Enum specification of the JSON Schema allows multiple data types. The RecordField does not seem to support this, expect maybe the Choice data type. It is suggested to allow only one type. See: https://json-schema.org/learn/miscellaneous-examples#enumerated-values




Not Doing

  • Schema inference will not be extended by any new restriction. The sampling is considered misleading to generate further restrictions.

  • The JSON capabilities of the current ConfluentSchemaRegistry will be not updated within this effort.

  • The support of schema referencing functions (like oneOf, anchro, $ref) are not supported in the initial version.

  • No labels

4 Comments

  1. Thanks for putting this together Simon Bence. I agree that it would be beneficial to support JSON Schemas, as it provides richer validation.

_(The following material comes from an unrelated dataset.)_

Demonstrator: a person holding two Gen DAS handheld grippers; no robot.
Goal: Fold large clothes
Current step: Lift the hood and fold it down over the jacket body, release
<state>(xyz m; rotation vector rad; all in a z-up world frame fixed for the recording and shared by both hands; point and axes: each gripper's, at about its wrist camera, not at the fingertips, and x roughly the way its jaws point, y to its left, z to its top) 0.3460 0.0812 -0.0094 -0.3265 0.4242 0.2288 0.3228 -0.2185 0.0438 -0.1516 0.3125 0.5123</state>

    However, an important distinction between something like JSON Schema and the Record Schema and is that JSON Schema provides a very intentional mechanism for serializing and de-serializing the schema. It is intended as a mechanism to write and convey semantics to the application. The Record Schema, on the other hand, is intended as a more ephemeral representation. An in-memory representation of a schema that need not provide mechanisms for conveying restrictions directly.

    Given that, I do not think it is wise to introduce specific validation logic as a first class citizen of RecordSchema / RecordField. Rather, we should consider that a RecordField may have zero or more FieldValidator s associated with it. I.e., RecordField  would have a new List<FieldValidator> , where FieldValidator  looks something like:

    public interface FieldValidator {
        String getDescription();
        boolean isValid(Object value);
    }

    In this way, we can implement any and all of the validations above, as well as any other validation logic that may be necessary.

    Additionally, this introduces rather little change to the API.


    As for implementation of a new in-memory schema registry, I think this makes great sense as well. I do not think we should worry about any sort of code reuse with AvroSchemaRegistry  as the code is quite trivial. In total it's about 162 lines, most of which is boilerplate (java imports, etc.), and documentation and Avro-specific validation that cannot be re-used. Additionally, it won't make sense to try to co-locate the two as the libraries that they depend on should be isolated, and the desire to use both is very unlikely so it makes sense to house them in different NARs.

  2. Thanks for sharing your thoughs Mark Payne

    I did not want to go in too much details in this document, first I wanted to clarify the approach but my idea in the matter overlaps with your recommendation. I do not intend to add validation logic directly to the RecordSchema/Field but was thinking on something like you call FieldValidator and thus, the RecordSchema/Field can have reference to a set of validators. But again: first I want to agree on the goal and the details of the requirements.

  3. Simon Bence got it. Given the "support matrix" table and comments above, it seemed to imply explicit mapping based on JSON Schema and NiFi field types, like they would be coupled together in some way.

    That said, this proposal, then, feels like implementation details without the higher level design.

    What matters most is that we introduce a clean API that clearly allows for validation. The mapping of JSON Schema rules to that API is really just an implementation detail that can even evolve over time.

    So the concept of supporting JSON Schema with richer validation is clearly a win. But what really should be reviewed and discussed is what that mechanism for doing so looks like. I.e., how the Record API should (and friends) should evolve. IMO, that's far more important and foundational than how JSON Schema maps into that API.

  4. With the support matrix and other details I aimed to achive a clear description of what I intend to support from JSON Schema and what are the connection points between the two structures. This is merely a declaration of the goals and boundaries of the effort.

    If we can agree on that (and to me it looks like based on your response) this is considered a beneficial improvement, we can move on and I will work out the details of the design. I have some experiments on the matter already, but I did not want to finalize anything before agreeing on what actually we want to achieve.